> What the exercise asks:
Write out all of the data again, exactly as it reads.
· · ·
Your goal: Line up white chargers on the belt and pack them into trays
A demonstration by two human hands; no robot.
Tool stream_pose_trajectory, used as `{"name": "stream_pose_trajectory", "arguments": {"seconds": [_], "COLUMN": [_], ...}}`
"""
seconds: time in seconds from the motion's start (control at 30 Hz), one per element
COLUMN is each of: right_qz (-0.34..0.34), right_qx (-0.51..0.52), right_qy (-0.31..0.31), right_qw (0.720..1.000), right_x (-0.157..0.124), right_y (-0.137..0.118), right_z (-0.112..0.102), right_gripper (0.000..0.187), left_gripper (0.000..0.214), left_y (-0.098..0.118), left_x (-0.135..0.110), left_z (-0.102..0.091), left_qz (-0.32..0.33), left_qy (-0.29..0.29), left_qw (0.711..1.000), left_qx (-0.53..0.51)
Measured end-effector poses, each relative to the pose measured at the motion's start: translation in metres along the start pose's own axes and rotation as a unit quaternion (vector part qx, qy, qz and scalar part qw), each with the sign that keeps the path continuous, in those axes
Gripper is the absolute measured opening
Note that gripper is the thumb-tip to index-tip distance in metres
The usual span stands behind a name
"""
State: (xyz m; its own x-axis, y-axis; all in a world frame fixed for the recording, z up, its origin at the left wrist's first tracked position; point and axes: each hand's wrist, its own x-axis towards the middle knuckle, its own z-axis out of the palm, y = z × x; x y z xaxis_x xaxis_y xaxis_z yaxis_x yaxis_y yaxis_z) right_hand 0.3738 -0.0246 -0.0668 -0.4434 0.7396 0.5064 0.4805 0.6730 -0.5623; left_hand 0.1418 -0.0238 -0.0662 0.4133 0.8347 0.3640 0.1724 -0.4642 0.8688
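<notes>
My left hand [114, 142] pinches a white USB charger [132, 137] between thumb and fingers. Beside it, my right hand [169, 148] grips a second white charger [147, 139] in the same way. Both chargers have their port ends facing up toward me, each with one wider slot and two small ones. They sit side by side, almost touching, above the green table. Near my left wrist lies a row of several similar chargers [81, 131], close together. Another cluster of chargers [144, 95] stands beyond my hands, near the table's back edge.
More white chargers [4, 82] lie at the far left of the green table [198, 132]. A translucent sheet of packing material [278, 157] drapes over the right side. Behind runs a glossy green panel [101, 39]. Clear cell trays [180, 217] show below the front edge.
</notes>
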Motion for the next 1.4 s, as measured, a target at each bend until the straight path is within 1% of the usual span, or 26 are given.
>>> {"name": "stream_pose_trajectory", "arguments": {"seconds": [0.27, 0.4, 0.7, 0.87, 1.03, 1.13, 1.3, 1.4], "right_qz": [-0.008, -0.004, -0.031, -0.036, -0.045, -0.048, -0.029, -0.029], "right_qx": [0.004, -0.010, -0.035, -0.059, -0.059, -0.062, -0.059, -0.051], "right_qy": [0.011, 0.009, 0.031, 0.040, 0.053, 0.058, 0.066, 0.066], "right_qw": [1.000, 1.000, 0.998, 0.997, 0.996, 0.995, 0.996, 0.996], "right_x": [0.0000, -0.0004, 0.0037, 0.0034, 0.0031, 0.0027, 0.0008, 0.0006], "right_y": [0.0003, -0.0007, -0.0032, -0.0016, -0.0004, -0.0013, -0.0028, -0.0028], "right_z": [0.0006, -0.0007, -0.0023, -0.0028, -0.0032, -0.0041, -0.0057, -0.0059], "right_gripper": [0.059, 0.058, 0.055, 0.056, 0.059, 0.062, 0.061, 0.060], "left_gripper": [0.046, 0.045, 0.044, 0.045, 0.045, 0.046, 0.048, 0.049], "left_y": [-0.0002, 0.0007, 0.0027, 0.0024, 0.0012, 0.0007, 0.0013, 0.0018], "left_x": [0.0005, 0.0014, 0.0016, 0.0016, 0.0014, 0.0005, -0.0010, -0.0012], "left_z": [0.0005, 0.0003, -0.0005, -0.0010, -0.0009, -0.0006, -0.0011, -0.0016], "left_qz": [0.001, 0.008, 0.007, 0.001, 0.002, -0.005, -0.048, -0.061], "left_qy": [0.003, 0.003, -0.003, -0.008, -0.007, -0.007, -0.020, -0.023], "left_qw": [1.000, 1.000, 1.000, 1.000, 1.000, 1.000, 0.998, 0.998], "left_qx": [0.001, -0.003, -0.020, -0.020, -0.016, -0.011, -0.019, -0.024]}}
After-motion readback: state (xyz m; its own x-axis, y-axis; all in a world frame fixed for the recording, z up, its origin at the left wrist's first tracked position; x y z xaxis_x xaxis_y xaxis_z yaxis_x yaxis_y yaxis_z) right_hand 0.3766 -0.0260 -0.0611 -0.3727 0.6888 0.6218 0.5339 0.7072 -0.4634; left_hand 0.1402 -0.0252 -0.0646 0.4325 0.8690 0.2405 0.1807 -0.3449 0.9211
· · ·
> Answer for the task:
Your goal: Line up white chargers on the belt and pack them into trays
A demonstration by two human hands; no robot.
Tool stream_pose_trajectory, used as `{"name": "stream_pose_trajectory", "arguments": {"seconds": [_], "COLUMN": [_], ...}}`
"""
seconds: time in seconds from the motion's start (control at 30 Hz), one per element
COLUMN is each of: right_qz (-0.34..0.34), right_qx (-0.51..0.52), right_qy (-0.31..0.31), right_qw (0.720..1.000), right_x (-0.157..0.124), right_y (-0.137..0.118), right_z (-0.112..0.102), right_gripper (0.000..0.187), left_gripper (0.000..0.214), left_y (-0.098..0.118), left_x (-0.135..0.110), left_z (-0.102..0.091), left_qz (-0.32..0.33), left_qy (-0.29..0.29), left_qw (0.711..1.000), left_qx (-0.53..0.51)
Measured end-effector poses, each relative to the pose measured at the motion's start: translation in metres along the start pose's own axes and rotation as a unit quaternion (vector part qx, qy, qz and scalar part qw), each with the sign that keeps the path continuous, in those axes
Gripper is the absolute measured opening
Note that gripper is the thumb-tip to index-tip distance in metres
The usual span stands behind a name
"""
State: (xyz m; its own x-axis, y-axis; all in a world frame fixed for the recording, z up, its origin at the left wrist's first tracked position; point and axes: each hand's wrist, its own x-axis towards the middle knuckle, its own z-axis out of the palm, y = z × x; x y z xaxis_x xaxis_y xaxis_z yaxis_x yaxis_y yaxis_z) right_hand 0.3738 -0.0246 -0.0668 -0.4434 0.7396 0.5064 0.4805 0.6730 -0.5623; left_hand 0.1418 -0.0238 -0.0662 0.4133 0.8347 0.3640 0.1724 -0.4642 0.8688
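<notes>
My left hand [114, 142] pinches a white USB charger [132, 137] between thumb and fingers. Beside it, my right hand [169, 148] grips a second white charger [147, 139] in the same way. Both chargers have their port ends facing up toward me, each with one wider slot and two small ones. They sit side by side, almost touching, above the green table. Near my left wrist lies a row of several similar chargers [81, 131], close together. Another cluster of chargers [144, 95] stands beyond my hands, near the table's back edge.
More white chargers [4, 82] lie at the far left of the green table [198, 132]. A translucent sheet of packing material [278, 157] drapes over the right side. Behind runs a glossy green panel [101, 39]. Clear cell trays [180, 217] show below the front edge.
</notes>
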Motion for the next 1.4 s, as measured, a target at each bend until the straight path is within 1% of the usual span, or 26 are given.
>>> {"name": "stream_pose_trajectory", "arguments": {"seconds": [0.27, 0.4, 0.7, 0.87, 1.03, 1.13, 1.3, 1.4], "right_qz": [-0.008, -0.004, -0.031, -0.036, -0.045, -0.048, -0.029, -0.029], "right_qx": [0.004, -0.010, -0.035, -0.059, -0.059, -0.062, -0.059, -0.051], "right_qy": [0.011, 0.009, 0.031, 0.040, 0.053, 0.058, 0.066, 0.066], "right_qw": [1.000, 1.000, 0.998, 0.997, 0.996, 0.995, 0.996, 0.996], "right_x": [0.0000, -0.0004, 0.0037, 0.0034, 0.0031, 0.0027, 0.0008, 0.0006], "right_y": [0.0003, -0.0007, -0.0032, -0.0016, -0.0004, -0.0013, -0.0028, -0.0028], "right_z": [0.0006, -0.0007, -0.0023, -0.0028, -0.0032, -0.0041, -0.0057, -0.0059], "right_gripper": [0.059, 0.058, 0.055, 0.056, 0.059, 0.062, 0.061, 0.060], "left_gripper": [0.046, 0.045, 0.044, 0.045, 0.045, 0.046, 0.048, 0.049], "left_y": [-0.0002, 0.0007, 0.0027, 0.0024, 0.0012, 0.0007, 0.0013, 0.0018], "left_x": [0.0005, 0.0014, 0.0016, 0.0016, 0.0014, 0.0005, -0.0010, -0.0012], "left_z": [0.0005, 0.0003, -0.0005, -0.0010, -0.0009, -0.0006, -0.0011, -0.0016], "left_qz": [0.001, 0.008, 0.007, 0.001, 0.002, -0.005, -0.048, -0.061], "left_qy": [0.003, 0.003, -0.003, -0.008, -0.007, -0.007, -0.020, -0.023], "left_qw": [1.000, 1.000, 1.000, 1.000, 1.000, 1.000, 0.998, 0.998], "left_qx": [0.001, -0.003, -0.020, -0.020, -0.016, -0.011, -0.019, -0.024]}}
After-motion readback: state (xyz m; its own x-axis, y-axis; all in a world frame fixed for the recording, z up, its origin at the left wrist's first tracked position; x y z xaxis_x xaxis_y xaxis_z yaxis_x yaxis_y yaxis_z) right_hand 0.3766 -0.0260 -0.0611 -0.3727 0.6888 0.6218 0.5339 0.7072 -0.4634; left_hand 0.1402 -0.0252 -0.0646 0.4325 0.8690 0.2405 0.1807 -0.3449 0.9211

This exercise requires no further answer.